Leave the images out and repeat the data exactly as given.

[Start of Attachment]

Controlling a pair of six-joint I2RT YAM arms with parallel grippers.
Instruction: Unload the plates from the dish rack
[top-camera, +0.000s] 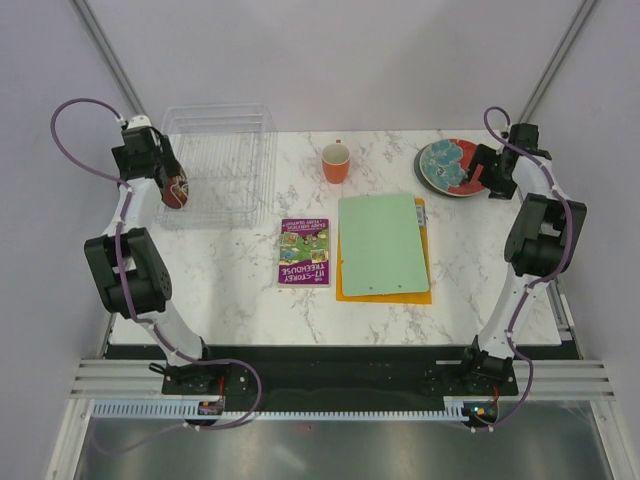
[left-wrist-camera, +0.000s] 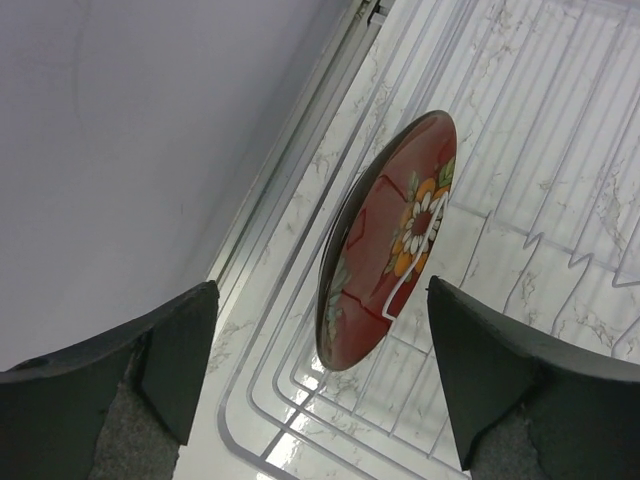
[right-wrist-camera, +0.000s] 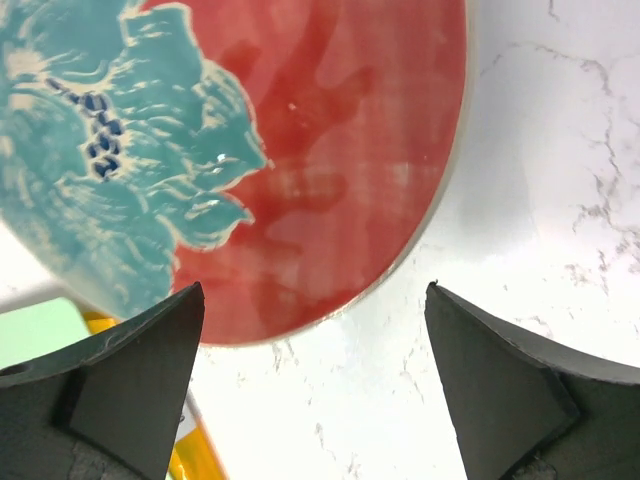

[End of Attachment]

ANSWER BOX:
Controlling a pair of six-joint I2RT YAM arms with parallel grippers.
Instruction: Unload the plates from the dish rack
[top-camera, +0.000s] 
[left-wrist-camera, +0.000s] 
[right-wrist-camera, +0.000s] 

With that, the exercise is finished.